Tapi coba perhatikan ini, yang membuat iman Abram unik: ia memilih mempercayai suara itu dan siapa pun suara itu, Ia pasti tahu apa yang akan terjadi di tanah Kanaan nantinya. Buat apa suara itu memintanya untuk pergi kalau hanya untuk menjemput maut? Bersama suara itu ia merasakan semua ketidakpastian beserta risiko di baliknya runtuh seketika. Dan karena suara itu tahu segalanya, termasuk masa depan, maka ia memilih mempercayai suara itu sebagai Tuhan.
Maka Abram berangkat. Ia memilih meninggalkan kenyamanan hidup masa tuanya untuk menetap di Haran dan berangkat ke tanah Kanaan. Ia menerobos risiko itu! 

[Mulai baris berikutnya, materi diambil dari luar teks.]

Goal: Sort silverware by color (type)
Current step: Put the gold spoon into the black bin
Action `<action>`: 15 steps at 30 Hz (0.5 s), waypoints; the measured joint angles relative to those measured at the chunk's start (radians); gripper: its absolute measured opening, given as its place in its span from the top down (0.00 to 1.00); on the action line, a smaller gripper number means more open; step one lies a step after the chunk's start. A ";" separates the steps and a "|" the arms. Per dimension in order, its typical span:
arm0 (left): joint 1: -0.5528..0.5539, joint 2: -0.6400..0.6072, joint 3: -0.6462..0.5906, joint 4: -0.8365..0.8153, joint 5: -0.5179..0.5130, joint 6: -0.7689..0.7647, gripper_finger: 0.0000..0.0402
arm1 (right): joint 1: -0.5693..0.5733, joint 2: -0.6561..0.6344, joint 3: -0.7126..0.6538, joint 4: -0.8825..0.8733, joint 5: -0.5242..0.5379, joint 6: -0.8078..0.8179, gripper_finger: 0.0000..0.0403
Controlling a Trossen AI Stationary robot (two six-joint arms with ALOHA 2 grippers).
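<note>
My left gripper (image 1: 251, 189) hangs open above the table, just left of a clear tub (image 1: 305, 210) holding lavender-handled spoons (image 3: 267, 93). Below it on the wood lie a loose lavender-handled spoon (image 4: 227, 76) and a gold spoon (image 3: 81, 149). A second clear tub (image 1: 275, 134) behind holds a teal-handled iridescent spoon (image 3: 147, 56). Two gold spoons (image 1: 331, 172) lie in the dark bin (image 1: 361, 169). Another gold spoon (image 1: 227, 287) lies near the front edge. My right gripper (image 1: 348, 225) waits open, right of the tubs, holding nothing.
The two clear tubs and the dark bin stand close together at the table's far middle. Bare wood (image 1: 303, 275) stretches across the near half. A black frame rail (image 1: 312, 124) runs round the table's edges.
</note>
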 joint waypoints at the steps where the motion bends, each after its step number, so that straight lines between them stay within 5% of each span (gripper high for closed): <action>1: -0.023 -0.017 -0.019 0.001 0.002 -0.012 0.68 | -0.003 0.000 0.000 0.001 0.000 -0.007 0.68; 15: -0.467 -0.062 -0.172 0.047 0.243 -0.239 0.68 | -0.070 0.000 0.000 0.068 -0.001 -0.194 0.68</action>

Setelah sampai ke Sikhem, suara itu kembali terdengar, “Aku akan memberikan negeri ini kepada keturunanmu.” 
Sudah sampai. Ternyata memang tidak seburuk seperti yang ada di pikirannya. Ia memang tidak merasa rugi mengikuti suara itu, yang memang adalah Tuhan. Maka ia membangun mezbah dan mengucap syukur. 
Perjalanannya memang belum selesai. Masih banyak yang harus ia hadapi di tanah Kanaan, mulai dari kelaparan, peperangan, sampai musibah Sodom dan Gomora yang menimpa kemenakannya. 
Ia bahkan tidak pernah meninggalkan kemah dan mendirikan rumah tinggal tetap sepanjang sisa hidupnya di Kanaan. Rupanya, alih-alih memilih keenakan menetap di Haran, ia lebih memilih keenakan mengembara di tanah Kanaan. 
* * *
Begitulah kisah Abram sang pengambil risiko. Mari kembali ke pilihan sebelumnya. Jadi, milih A atau B, nih? 
“Ooo…, sekarang gue ngerti! Nggak peduli mau milih apa, yang penting gue terobos aja risikonya (biar kelihatan lebih berani gitu)!” 
Nggak juga! Itu mah sama aja terjun tanpa parasut. Cari mati! 
Iman yang berani mengambil risiko berarti iman yang menyerahkan pilihan ke tangan Tuhan. Kita nggak tahu masa depan kita seperti apa tapi Tuhan tahu. Masa depan mana, sih, yang nggak diketahui Tuhan? Dia yang rancang, kok. 
Bersama Tuhan, apa yang tidak pasti menjadi pasti sehingga risiko itu seolah tidak pernah ada. Menyerahkan pilihan ke tangan Tuhan dan mempercayakan keputusan kita pada-Nya, itulah arti iman yang berani mengambil risiko.